Try it » Going down the data below, set down exactly the line with "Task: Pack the" and each line after it through the line with "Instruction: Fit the"; no other lines.

Task material »
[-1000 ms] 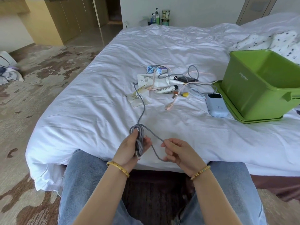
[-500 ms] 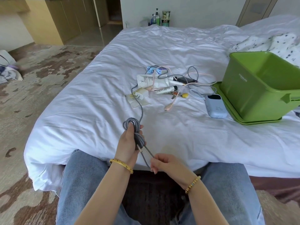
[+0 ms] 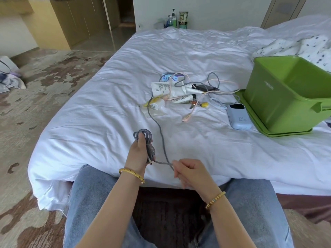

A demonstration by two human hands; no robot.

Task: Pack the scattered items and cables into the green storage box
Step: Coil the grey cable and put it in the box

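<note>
Above your knees, your left hand (image 3: 138, 154) grips the coiled cable (image 3: 146, 140); its loose strand runs right into your right hand's (image 3: 191, 171) pinch.

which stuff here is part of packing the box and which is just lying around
Part of the job:
grey cable
green storage box
power bank
pink cable
tubes

Just lying about:
bottles
spotted blanket
clothes on floor
</note>
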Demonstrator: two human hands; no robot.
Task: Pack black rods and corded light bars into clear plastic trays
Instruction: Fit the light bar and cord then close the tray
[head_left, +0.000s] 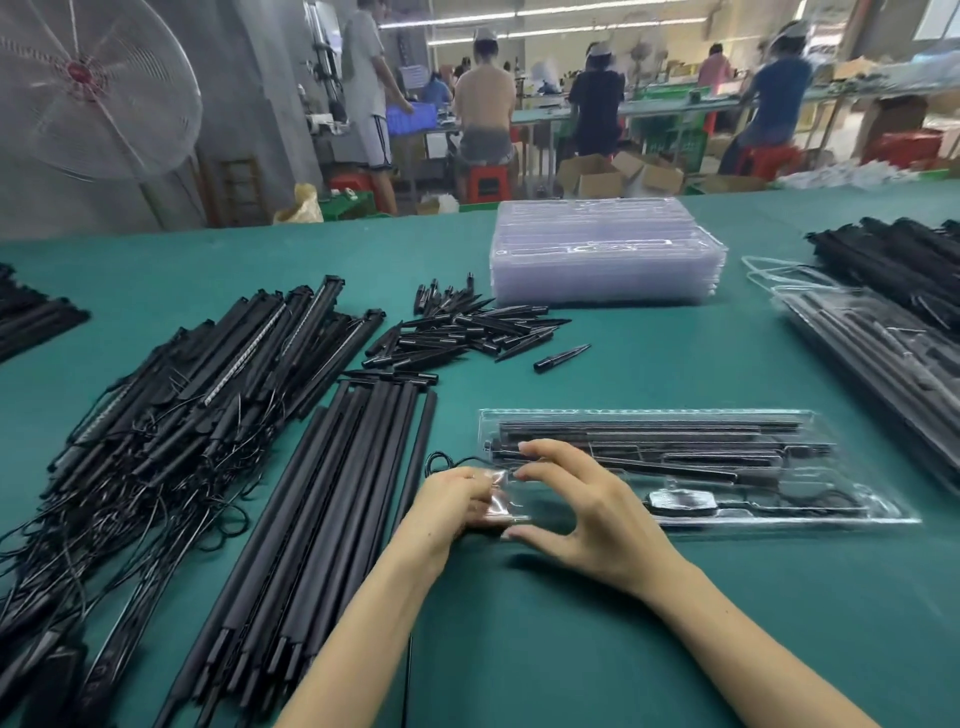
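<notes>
The glossy clear tray (727, 467), ribbed and holding long black rods, lay on green felt. The left hand (452, 506) pinched its near-left corner; the right hand (582, 514) pinched beside it, fingers curled.

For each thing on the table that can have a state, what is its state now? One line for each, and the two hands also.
Tray in front: lying flat, already holding black parts and a cord.
Tray stack: empty, stacked neatly.
Packed trays: filled, lying at the right.
Black rods: loose, lying side by side.
Light bars: loose pile, cords tangled.
Spikes: scattered heap.
Left hand: pinches the tray's left end.
Right hand: fingers curved at the tray's left end.
</notes>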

Response to the exercise »
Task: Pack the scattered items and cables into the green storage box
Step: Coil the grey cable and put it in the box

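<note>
Above your knees, your left hand (image 3: 138, 154) grips the coiled cable (image 3: 146, 140); its loose strand runs right into your right hand's (image 3: 191, 171) pinch.

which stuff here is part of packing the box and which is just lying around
Part of the job:
grey cable
green storage box
power bank
pink cable
tubes

Just lying about:
bottles
spotted blanket
clothes on floor
</note>
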Demonstrator: two human hands; no robot.
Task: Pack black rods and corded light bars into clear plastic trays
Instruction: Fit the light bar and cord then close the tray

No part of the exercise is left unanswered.